EXERCISE REQUIREMENTS: The material below should be copied line for line, please, with pictures omitted.
---
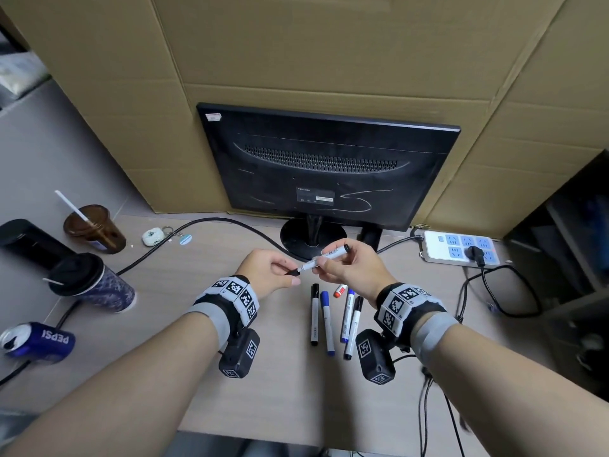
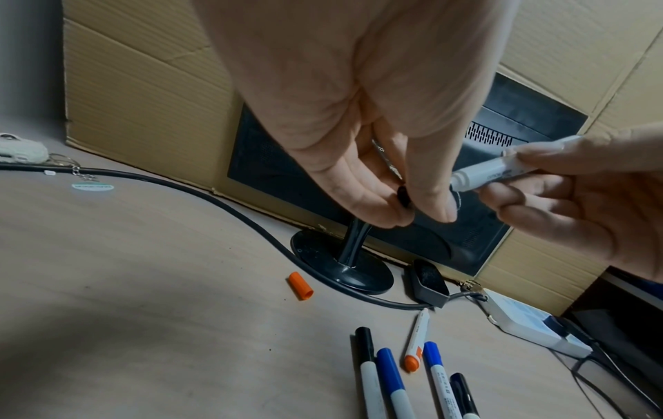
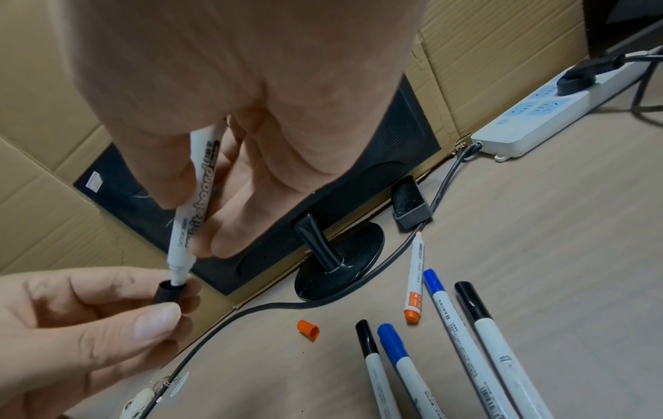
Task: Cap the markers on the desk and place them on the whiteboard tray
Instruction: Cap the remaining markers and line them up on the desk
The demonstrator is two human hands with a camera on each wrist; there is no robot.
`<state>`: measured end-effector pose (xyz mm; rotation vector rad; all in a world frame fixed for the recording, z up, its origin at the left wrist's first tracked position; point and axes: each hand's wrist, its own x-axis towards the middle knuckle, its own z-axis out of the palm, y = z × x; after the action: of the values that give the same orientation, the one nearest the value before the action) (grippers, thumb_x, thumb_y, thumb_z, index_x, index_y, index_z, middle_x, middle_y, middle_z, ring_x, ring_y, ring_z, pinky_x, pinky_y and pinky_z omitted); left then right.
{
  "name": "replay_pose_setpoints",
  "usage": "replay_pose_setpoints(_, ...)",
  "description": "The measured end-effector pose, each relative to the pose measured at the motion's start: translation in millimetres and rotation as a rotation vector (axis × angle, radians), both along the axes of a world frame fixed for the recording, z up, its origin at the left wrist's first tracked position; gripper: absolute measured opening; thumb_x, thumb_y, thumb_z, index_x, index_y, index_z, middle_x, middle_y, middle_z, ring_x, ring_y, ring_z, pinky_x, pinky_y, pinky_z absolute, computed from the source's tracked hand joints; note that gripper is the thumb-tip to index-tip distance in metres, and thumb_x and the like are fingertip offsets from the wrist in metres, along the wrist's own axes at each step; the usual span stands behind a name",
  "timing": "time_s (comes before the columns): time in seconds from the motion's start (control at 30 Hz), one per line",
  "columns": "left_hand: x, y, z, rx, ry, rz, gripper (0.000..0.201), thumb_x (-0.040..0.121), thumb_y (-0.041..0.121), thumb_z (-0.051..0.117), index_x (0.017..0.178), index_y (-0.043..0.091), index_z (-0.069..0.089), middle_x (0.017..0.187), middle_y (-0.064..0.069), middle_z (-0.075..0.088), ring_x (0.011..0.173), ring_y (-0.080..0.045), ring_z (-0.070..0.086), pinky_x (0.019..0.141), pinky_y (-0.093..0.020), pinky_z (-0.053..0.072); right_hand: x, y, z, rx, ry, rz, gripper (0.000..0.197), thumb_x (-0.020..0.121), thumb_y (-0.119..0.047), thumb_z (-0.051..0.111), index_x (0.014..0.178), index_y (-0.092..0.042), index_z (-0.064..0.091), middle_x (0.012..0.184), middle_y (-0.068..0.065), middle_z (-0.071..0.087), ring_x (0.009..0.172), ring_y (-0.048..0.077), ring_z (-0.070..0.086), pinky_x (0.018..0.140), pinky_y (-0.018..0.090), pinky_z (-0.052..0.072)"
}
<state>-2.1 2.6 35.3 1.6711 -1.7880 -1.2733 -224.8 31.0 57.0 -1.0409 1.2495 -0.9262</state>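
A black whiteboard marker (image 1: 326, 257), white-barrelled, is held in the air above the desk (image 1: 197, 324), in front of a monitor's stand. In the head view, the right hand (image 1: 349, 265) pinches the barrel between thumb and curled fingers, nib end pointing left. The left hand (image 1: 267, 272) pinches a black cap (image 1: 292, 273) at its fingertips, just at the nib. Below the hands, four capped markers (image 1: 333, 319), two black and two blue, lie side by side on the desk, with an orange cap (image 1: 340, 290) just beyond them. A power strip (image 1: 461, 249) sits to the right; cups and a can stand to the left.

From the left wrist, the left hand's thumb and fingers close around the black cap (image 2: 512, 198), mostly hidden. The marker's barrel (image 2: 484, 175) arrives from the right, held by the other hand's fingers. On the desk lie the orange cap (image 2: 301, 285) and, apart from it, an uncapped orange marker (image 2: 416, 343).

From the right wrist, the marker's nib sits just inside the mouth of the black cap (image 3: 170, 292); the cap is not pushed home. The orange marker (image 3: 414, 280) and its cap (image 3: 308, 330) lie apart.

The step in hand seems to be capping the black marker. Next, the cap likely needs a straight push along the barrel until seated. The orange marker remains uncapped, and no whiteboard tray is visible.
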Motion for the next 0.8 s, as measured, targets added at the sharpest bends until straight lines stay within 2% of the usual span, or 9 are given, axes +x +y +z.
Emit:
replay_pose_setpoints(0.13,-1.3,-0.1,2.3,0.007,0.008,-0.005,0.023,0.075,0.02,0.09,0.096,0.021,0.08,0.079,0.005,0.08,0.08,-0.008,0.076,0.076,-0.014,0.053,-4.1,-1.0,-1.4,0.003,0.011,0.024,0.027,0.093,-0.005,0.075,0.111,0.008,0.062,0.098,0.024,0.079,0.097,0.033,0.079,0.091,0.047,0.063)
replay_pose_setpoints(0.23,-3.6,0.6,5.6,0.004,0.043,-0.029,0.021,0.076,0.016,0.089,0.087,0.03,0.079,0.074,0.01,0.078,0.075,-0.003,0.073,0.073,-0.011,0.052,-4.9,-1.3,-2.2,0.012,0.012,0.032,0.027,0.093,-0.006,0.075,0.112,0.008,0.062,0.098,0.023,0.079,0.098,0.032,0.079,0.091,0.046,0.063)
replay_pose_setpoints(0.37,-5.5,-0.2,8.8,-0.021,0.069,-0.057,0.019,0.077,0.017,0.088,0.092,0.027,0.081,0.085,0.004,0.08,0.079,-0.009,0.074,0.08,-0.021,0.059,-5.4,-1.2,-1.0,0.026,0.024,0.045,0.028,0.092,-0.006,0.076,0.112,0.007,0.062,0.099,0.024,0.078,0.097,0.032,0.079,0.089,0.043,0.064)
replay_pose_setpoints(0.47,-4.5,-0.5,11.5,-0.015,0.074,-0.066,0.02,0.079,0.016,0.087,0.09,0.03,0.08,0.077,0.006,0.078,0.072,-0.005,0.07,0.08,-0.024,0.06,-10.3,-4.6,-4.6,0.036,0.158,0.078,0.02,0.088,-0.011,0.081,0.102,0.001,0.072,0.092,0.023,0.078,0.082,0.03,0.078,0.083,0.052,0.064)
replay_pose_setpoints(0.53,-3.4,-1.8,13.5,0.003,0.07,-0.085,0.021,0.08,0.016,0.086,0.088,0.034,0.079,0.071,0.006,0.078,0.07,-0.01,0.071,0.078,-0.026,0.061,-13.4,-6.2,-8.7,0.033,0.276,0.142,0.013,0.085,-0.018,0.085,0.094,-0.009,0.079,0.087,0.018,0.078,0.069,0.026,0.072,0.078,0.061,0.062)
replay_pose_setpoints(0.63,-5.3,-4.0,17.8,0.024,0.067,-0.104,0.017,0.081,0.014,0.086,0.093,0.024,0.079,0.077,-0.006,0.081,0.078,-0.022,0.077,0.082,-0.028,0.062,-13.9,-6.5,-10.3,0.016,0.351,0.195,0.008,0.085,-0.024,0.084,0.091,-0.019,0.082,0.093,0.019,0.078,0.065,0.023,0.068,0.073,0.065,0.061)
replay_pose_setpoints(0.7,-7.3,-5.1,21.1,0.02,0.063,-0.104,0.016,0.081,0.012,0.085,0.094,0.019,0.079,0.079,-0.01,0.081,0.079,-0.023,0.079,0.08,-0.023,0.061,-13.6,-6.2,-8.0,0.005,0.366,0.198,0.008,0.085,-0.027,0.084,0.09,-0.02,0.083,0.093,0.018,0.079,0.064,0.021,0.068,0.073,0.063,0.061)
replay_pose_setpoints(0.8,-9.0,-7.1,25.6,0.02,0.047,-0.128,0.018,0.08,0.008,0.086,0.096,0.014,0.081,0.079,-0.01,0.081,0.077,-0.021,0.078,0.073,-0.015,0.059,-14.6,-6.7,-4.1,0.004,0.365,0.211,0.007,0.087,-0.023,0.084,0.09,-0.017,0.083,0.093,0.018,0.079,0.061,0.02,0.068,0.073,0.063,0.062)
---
WORKED SOLUTION:
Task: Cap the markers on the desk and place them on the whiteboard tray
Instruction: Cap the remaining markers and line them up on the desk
The demonstrator is two human hands with a camera on each wrist; there is no robot.
`<state>`: measured end-effector pose (xyz mm; rotation vector rad; all in a world frame fixed for the recording, z up, its origin at the left wrist's first tracked position; point and axes: each hand's wrist, its own x-axis towards the middle knuckle, its own z-axis out of the palm, y = z × x; after the action: of the values that give the same orientation, the one nearest the value before the action) (grippers, thumb_x, thumb_y, thumb_z, index_x, index_y, index_z, middle_x, middle_y, middle_z, ring_x, ring_y, ring_z, pinky_x, pinky_y and pinky_z omitted); left then right.
{
  "name": "replay_pose_setpoints",
  "usage": "replay_pose_setpoints(_, ...)",
  "description": "The measured end-effector pose, each relative to the pose measured at the motion's start: translation in millimetres and rotation as a rotation vector (axis × angle, radians), both along the axes of a world frame fixed for the recording, z up, its origin at the left wrist's first tracked position; gripper: absolute measured opening; thumb_x, thumb_y, thumb_z, index_x, index_y, index_z, middle_x, middle_y, middle_z, ring_x, ring_y, ring_z, pinky_x, pinky_y, pinky_z absolute, computed from the source's tracked hand joints; note that gripper is the thumb-tip to index-tip distance in metres, and thumb_x and the like are fingertip offsets from the wrist in metres, along the wrist's own axes at each step; the usual span stands behind a name",
  "timing": "time_s (comes before the columns): time in seconds from the motion's start (control at 30 Hz), one per line",
  "columns": "left_hand: x, y, z, rx, ry, rz, gripper (0.000..0.201), thumb_x (-0.040..0.121), thumb_y (-0.041..0.121), thumb_z (-0.051..0.117), index_x (0.017..0.178), index_y (-0.043..0.091), index_z (-0.069..0.089), middle_x (0.017..0.187), middle_y (-0.064..0.069), middle_z (-0.075..0.088), ring_x (0.011..0.173), ring_y (-0.080..0.045), ring_z (-0.070..0.086), pinky_x (0.019..0.141), pinky_y (-0.093..0.020), pinky_z (-0.053..0.072); right_hand: x, y, z, rx, ry, rz, gripper (0.000..0.197), thumb_x (-0.020..0.121), thumb_y (-0.119..0.047), thumb_z (-0.051..0.111), index_x (0.014..0.178), index_y (-0.092..0.042), index_z (-0.064..0.091), middle_x (0.012..0.184), middle_y (-0.068..0.065), middle_z (-0.071..0.087), ring_x (0.009..0.172), ring_y (-0.048..0.077), ring_z (-0.070..0.086), pinky_x (0.018..0.140), pinky_y (-0.018..0.090), pinky_z (-0.052..0.072)"
}
<state>-2.1 2.6 35.3 1.6711 -1.7880 -1.2733 -224.8 31.0 57.0 -1.0409 1.2495 -0.9262</state>
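A black whiteboard marker (image 1: 326, 257), white-barrelled, is held in the air above the desk (image 1: 197, 324), in front of a monitor's stand. In the head view, the right hand (image 1: 349, 265) pinches the barrel between thumb and curled fingers, nib end pointing left. The left hand (image 1: 267, 272) pinches a black cap (image 1: 292, 273) at its fingertips, just at the nib. Below the hands, four capped markers (image 1: 333, 319), two black and two blue, lie side by side on the desk, with an orange cap (image 1: 340, 290) just beyond them. A power strip (image 1: 461, 249) sits to the right; cups and a can stand to the left.

From the left wrist, the left hand's thumb and fingers close around the black cap (image 2: 512, 198), mostly hidden. The marker's barrel (image 2: 484, 175) arrives from the right, held by the other hand's fingers. On the desk lie the orange cap (image 2: 301, 285) and, apart from it, an uncapped orange marker (image 2: 416, 343).

From the right wrist, the marker's nib sits just inside the mouth of the black cap (image 3: 170, 292); the cap is not pushed home. The orange marker (image 3: 414, 280) and its cap (image 3: 308, 330) lie apart.

The step in hand seems to be capping the black marker. Next, the cap likely needs a straight push along the barrel until seated. The orange marker remains uncapped, and no whiteboard tray is visible.
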Motion for the next 0.8 s, as measured, targets added at the sharpest bends until straight lines stay within 2% of the usual span, or 9 are given, axes +x +y +z.
Emit:
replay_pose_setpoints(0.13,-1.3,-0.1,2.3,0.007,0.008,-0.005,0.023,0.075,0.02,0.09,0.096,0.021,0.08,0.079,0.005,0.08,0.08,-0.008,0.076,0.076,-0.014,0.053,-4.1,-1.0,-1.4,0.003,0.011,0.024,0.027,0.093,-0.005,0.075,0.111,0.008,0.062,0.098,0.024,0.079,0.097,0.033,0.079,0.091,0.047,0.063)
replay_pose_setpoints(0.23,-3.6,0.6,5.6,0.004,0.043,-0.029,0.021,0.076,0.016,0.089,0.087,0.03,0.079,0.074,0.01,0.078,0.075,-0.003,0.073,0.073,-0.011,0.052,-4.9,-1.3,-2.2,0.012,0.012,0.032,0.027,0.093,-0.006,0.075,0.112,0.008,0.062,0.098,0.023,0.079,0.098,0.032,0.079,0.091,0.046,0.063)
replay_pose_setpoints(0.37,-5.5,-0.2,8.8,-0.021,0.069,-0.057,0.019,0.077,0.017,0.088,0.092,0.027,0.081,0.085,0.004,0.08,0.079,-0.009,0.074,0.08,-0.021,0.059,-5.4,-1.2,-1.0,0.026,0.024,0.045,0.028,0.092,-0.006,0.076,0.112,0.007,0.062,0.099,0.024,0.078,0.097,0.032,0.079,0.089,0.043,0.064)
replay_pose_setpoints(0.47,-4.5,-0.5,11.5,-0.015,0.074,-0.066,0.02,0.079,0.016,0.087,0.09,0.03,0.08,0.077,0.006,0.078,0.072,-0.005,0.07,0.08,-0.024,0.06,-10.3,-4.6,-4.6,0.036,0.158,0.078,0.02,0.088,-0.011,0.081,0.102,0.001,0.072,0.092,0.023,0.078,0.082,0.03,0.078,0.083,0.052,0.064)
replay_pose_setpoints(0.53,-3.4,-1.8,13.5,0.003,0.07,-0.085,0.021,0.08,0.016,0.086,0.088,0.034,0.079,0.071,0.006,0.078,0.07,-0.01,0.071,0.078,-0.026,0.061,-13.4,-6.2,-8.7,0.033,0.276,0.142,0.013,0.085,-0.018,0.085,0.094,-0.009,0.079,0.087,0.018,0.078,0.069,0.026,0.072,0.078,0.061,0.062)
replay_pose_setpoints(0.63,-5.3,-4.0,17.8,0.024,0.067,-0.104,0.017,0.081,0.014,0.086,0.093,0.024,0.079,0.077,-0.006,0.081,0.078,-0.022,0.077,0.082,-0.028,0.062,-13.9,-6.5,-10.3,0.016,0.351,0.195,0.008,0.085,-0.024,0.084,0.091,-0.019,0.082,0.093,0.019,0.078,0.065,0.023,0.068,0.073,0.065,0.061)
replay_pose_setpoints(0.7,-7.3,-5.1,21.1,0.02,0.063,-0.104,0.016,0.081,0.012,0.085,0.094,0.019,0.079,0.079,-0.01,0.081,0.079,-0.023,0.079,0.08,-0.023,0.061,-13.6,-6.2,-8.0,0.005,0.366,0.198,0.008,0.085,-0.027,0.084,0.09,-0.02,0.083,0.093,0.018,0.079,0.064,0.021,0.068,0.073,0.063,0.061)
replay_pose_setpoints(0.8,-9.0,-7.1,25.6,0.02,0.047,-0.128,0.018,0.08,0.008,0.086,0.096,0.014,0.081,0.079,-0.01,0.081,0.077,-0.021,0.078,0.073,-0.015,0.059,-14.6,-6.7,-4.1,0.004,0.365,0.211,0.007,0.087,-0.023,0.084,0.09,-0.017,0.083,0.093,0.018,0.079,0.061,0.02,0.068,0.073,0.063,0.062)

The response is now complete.